WHY DO WORKERS SAY THERE IS A JOB SHORTAGE YET EMPLOYERS SAY THEY CAN'T FIND ENOUGH WORKERS? Our country is facing a skills gap. About 4.5 million new jobs have been created since May 2003. The majority require higher skills and higher educational levels, and that means these are relatively well-paying jobs. Our job is to make sure that we provide training and work with the private sector to train the workforce.
YOU WERE IN LITTLE ROCK, ARK., LAST MONTH ANNOUNCING A $5.9 MILLION GRANT TO TRAIN PEOPLE FOR WORK IN THE AUTO AND "ADVANCED MANUFACTURING" INDUSTRIES. WHO ELSE NEEDS HELP? The construction industry in Louisiana can only find 65% of the skilled labor they need. Health care's another one. We need about a million nurses and 3.4 million health-care workers in the next eight years. About 90% of the fastest-growing jobs these days require added training post--high school.

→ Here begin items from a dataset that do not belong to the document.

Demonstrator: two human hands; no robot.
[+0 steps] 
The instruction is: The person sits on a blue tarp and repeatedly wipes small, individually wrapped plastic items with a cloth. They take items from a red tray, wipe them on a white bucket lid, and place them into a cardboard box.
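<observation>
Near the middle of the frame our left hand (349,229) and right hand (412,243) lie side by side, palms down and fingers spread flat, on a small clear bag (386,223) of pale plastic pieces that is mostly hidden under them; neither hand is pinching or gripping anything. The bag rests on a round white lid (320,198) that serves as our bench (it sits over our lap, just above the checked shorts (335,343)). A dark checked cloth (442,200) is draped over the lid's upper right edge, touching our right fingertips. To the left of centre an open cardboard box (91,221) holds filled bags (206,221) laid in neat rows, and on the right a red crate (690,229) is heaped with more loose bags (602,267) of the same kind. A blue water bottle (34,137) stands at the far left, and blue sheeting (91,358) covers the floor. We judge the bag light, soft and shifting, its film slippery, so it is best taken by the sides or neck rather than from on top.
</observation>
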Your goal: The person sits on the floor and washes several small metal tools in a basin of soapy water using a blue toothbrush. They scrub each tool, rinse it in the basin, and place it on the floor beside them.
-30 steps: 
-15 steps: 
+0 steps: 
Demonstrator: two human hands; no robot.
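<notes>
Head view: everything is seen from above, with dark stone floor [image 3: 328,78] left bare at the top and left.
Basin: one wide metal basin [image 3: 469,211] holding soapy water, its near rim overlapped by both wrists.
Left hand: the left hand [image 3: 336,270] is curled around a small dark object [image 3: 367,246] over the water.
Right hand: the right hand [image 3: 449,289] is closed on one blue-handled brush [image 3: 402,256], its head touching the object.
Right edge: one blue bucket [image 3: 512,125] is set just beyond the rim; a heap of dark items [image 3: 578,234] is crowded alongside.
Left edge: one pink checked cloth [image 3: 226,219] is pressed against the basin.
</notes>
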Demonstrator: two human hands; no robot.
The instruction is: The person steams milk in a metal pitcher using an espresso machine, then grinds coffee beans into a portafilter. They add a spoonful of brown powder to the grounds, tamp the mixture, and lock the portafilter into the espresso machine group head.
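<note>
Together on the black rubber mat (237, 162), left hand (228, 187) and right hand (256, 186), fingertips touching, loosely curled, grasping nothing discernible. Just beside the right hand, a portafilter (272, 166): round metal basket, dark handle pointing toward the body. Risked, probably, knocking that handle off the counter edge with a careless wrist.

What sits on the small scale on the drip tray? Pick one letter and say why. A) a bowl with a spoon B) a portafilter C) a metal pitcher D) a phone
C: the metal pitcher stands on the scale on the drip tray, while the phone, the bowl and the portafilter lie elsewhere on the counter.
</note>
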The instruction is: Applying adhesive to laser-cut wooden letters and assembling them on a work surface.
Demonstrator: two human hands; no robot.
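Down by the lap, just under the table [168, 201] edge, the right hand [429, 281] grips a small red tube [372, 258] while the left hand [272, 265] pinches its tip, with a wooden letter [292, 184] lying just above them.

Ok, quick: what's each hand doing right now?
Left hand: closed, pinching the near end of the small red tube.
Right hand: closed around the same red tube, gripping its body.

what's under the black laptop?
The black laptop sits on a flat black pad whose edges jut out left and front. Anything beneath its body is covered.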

YOU WENT TO THE GULF COAST AFTER HURRICANE KATRINA. WHAT IS YOUR MOST VIVID MEMORY FROM THE TRIP? No matter how many times you've seen it or been involved, the poignancy of human suffering is beyond human comprehension. We went to visit the Astrodome in Houston. I found it very inspiring that at this evacuee center, 45,000 people showed up to help 23,000 evacuees. I played with a 4-year-old girl who seemed so oblivious in so many ways to what was happening around her. She had her grandfather, and she had her mother. So in times like that, we're grateful for the true treasures of life: family and safety.
AFTER KATRINA, DID YOU TRY TO LOBBY THE PRESIDENT AGAINST SUSPENDING THE DAVIS-BACON WAGE LAW, WHICH REQUIRES FEDERAL CONTRACTORS TO PAY THE LOCAL PREVAILING WAGE? The President and the Administration were most concerned with helping this region recover as quickly as possible. So the Administration wanted to cut through the red tape and the bureaucracy that would impede assistance to this devastated region.
SO WAS BUSH CAPITULATING TO CRITICS WHEN HE REINSTATED THE LAW IN LATE OCTOBER? No. Two months later, things had begun to improve, conditions had begun to get better, and it was seen that it was no longer necessary.